- PROBLEM TO SOLVE
Could you reproduce, word for word, everything below from the line containing "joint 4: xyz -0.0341" down to the line containing "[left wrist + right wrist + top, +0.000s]", with both of those lines included and no others?

[Start of Attachment]

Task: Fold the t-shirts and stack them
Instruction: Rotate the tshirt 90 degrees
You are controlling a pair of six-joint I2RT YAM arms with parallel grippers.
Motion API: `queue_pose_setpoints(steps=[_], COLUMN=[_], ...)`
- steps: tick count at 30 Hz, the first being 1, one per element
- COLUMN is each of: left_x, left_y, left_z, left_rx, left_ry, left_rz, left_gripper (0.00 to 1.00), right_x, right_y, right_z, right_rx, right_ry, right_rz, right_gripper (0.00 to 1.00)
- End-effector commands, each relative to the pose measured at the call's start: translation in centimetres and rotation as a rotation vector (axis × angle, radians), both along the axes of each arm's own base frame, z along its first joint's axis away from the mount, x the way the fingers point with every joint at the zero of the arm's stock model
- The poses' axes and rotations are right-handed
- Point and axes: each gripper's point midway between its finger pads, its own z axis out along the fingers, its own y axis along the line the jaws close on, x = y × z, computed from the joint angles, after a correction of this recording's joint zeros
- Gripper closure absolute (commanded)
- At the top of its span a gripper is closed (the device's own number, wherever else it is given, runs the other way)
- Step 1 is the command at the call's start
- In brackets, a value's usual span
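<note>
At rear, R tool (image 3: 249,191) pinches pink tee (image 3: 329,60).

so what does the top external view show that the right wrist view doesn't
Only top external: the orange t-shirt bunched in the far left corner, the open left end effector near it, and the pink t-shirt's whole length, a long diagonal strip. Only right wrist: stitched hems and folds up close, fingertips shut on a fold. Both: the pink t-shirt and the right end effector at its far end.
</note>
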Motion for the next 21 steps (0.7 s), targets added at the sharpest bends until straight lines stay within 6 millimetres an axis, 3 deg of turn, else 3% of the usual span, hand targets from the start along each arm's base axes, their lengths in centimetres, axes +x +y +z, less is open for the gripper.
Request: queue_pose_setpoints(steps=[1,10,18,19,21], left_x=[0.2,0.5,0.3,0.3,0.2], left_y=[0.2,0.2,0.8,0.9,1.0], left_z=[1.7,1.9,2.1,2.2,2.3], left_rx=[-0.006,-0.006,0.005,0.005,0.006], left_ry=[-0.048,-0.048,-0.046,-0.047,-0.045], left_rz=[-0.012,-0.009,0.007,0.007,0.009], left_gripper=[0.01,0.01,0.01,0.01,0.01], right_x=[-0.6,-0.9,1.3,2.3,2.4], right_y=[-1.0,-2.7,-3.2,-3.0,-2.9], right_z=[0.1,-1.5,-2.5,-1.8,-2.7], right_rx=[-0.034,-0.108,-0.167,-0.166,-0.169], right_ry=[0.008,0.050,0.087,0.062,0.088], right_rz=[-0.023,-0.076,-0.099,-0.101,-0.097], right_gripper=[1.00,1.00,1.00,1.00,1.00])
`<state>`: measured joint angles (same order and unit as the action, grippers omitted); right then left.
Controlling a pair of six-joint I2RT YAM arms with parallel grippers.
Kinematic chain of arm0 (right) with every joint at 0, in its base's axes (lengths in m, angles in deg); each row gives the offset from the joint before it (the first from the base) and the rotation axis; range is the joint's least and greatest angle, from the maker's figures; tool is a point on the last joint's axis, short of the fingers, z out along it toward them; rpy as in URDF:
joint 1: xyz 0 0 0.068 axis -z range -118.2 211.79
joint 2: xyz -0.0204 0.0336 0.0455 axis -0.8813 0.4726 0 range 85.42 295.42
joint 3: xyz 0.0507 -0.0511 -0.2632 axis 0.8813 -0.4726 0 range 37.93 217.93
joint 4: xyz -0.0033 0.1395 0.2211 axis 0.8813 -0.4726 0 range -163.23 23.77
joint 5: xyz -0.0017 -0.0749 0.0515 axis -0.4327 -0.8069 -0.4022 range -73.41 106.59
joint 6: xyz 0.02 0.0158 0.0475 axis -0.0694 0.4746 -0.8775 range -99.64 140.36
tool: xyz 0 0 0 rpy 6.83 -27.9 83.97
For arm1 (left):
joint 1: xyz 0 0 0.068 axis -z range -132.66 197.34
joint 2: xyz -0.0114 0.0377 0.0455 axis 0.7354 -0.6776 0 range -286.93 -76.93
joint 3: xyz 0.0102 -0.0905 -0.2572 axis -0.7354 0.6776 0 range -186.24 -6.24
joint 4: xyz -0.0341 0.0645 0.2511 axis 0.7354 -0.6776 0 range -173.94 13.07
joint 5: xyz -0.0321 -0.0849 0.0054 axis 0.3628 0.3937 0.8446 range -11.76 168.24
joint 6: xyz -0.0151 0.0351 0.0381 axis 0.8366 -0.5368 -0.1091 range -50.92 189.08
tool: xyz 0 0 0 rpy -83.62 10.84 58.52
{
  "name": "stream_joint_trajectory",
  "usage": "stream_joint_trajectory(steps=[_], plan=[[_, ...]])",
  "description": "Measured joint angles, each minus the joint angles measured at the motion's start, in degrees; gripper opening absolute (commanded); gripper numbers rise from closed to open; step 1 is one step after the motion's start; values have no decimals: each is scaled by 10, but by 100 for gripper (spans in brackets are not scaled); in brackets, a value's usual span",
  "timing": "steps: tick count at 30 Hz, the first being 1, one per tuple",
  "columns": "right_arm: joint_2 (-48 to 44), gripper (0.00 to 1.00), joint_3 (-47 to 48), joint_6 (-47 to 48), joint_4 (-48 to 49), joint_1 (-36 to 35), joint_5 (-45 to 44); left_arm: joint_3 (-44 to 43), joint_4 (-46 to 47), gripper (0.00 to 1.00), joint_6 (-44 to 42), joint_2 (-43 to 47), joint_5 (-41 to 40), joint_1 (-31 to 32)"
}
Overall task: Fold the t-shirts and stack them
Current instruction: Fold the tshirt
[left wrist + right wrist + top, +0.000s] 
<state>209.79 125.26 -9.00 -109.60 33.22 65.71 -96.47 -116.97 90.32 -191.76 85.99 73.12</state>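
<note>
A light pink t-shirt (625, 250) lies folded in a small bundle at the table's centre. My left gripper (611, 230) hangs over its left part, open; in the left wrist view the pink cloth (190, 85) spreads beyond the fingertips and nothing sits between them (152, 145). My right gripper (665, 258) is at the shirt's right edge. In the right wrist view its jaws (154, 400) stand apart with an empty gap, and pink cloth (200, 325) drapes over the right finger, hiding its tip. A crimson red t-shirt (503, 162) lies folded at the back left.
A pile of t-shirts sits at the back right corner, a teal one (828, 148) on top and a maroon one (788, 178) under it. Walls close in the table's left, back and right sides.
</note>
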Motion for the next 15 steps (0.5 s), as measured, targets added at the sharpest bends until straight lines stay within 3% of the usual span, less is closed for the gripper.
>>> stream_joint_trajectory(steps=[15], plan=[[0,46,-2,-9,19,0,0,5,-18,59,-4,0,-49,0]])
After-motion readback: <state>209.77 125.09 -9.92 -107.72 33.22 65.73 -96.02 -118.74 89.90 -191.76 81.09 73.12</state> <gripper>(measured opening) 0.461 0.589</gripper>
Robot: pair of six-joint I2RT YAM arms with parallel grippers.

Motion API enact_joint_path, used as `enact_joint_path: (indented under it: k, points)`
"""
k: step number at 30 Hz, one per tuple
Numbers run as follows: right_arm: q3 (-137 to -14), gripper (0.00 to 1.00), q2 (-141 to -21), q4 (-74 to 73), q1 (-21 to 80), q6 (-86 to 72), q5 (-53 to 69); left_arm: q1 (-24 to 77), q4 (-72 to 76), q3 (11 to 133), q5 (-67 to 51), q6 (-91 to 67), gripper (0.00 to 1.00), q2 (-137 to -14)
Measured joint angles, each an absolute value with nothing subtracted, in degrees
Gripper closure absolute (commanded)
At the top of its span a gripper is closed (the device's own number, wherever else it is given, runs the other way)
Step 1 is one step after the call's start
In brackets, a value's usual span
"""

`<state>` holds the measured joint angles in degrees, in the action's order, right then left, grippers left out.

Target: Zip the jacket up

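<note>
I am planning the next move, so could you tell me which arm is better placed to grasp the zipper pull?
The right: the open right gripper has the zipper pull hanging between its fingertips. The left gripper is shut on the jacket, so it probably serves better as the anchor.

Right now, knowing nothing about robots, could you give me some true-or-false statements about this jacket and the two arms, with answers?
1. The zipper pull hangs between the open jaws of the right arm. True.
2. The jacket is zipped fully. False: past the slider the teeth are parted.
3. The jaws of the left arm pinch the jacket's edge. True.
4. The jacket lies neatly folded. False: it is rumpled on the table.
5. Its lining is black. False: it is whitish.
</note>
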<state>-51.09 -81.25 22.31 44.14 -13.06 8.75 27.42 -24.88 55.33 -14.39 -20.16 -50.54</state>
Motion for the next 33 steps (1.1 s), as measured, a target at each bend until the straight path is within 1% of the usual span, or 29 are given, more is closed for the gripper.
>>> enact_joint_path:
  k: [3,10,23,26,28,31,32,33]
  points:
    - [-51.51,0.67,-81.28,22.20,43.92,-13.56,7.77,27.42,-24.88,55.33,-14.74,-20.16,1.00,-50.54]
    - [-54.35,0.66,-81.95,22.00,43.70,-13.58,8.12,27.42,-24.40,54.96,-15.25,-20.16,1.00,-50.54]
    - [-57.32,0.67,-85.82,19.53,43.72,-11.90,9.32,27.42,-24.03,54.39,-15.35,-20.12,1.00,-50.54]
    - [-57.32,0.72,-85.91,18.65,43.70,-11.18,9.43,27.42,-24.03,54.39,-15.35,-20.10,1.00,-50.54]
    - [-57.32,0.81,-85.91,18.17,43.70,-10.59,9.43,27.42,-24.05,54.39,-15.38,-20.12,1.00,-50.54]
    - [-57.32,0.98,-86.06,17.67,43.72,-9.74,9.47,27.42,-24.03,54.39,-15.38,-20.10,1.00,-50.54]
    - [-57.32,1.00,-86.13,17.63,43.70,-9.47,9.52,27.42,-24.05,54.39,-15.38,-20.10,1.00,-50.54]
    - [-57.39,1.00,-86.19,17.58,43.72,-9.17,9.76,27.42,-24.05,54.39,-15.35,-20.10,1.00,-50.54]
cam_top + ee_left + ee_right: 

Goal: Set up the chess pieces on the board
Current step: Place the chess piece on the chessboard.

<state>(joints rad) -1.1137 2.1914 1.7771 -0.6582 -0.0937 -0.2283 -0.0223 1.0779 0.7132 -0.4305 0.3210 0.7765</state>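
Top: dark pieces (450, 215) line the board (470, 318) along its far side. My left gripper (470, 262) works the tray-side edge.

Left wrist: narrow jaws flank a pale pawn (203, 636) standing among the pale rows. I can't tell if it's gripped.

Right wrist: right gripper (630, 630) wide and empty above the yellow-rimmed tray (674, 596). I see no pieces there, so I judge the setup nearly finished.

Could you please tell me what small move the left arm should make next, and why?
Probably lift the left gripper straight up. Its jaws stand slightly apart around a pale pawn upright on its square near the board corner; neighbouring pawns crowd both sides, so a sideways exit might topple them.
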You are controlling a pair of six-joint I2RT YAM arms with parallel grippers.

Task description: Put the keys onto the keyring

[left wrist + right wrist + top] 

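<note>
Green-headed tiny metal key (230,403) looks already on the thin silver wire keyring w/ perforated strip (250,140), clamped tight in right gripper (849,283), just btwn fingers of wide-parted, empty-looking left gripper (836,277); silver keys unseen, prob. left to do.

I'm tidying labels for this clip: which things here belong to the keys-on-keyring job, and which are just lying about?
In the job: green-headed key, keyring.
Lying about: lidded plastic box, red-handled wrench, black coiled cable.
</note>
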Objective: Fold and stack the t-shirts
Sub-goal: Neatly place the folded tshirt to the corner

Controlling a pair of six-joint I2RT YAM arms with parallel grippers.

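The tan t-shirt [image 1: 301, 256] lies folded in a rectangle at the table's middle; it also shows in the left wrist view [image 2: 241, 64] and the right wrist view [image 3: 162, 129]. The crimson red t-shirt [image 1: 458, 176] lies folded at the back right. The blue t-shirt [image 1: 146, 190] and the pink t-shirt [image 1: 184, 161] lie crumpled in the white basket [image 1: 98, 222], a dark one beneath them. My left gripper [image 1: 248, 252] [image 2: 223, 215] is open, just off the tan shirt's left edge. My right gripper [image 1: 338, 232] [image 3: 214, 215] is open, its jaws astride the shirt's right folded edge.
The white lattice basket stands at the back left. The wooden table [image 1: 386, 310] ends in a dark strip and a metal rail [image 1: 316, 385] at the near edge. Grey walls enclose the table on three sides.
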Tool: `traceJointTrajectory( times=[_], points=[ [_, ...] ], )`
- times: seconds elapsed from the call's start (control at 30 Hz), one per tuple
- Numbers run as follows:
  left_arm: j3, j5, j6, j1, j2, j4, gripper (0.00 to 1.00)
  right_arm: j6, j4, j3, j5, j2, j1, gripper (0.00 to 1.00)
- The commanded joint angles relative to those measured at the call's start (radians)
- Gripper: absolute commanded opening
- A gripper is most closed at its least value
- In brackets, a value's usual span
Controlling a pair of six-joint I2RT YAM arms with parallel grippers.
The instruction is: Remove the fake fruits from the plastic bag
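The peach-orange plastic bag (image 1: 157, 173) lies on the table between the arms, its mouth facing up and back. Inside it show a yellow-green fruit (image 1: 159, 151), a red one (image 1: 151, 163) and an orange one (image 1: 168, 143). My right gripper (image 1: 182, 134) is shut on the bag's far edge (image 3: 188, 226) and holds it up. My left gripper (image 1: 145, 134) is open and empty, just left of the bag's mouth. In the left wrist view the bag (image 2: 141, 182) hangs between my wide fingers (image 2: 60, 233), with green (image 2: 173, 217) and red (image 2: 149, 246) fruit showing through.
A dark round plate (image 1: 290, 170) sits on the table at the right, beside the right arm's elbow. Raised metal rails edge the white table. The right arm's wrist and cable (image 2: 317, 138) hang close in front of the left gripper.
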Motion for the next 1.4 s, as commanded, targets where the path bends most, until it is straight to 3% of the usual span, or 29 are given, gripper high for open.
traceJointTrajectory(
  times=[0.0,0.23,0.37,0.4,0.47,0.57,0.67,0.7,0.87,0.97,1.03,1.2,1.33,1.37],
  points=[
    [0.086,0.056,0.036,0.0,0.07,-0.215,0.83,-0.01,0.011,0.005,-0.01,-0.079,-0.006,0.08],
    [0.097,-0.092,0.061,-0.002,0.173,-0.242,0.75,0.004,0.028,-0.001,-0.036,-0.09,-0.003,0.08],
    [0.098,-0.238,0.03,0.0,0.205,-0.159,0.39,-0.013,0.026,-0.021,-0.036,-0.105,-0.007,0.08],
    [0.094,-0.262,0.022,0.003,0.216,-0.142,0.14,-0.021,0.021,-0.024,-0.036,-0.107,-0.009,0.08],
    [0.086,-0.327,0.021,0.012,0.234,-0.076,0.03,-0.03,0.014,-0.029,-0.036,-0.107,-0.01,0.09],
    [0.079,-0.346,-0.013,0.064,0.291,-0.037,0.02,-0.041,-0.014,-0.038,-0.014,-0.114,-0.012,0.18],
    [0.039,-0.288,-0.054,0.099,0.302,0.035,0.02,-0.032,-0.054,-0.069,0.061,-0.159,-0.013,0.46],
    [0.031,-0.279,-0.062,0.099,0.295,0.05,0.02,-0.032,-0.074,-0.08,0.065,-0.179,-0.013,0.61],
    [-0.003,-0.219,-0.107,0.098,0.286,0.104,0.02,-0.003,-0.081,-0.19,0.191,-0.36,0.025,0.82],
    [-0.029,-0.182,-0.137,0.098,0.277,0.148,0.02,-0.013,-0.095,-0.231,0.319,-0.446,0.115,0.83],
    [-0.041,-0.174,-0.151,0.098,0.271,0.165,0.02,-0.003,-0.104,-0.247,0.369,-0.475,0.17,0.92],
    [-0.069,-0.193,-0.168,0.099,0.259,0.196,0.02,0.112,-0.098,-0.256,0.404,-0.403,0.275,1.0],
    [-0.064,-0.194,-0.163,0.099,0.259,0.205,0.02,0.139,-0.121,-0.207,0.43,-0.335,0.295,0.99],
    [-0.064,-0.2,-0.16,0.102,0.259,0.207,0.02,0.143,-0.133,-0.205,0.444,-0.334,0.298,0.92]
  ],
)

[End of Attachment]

- COMPLETED TASK
joint 4: xyz -0.0341 0.0645 0.2511 axis 0.7354 -0.6776 0 range -173.94 13.07
joint 5: xyz -0.0321 -0.0849 0.0054 axis 0.3628 0.3937 0.8446 range -11.76 168.24
joint 6: xyz -0.0151 0.0351 0.0381 axis 0.8366 -0.5368 -0.1091 range -50.92 189.08
tool: xyz 0 0 0 rpy -83.62 10.84 58.52
{
  "name": "stream_joint_trajectory",
  "usage": "stream_joint_trajectory(steps=[_], plan=[[_, ...]])",
  "description": "Measured joint angles, each minus the joint angles measured at the motion's start, in degrees; gripper opening absolute (commanded); gripper numbers rise from closed to open; step 1 is one step after the motion's start; values have no decimals: each is scaled by 10, but by 100 for gripper (spans in brackets are not scaled); in brackets, a value's usual span",
  "timing": "steps: tick count at 30 Hz, the first being 1, one per tuple",
  "columns": "right_arm: joint_2 (-48 to 44), gripper (0.00 to 1.00), joint_3 (-47 to 48), joint_6 (-47 to 48), joint_4 (-48 to 49), joint_1 (-36 to 35), joint_5 (-45 to 44); left_arm: joint_3 (-44 to 43), joint_4 (-46 to 47), gripper (0.00 to 1.00), joint_6 (-44 to 42), joint_2 (-43 to 47), joint_5 (-41 to 40), joint_1 (-31 to 32)"
}
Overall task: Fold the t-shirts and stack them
Current instruction: Fold the tshirt
[left wrist + right wrist + top, +0.000s] 

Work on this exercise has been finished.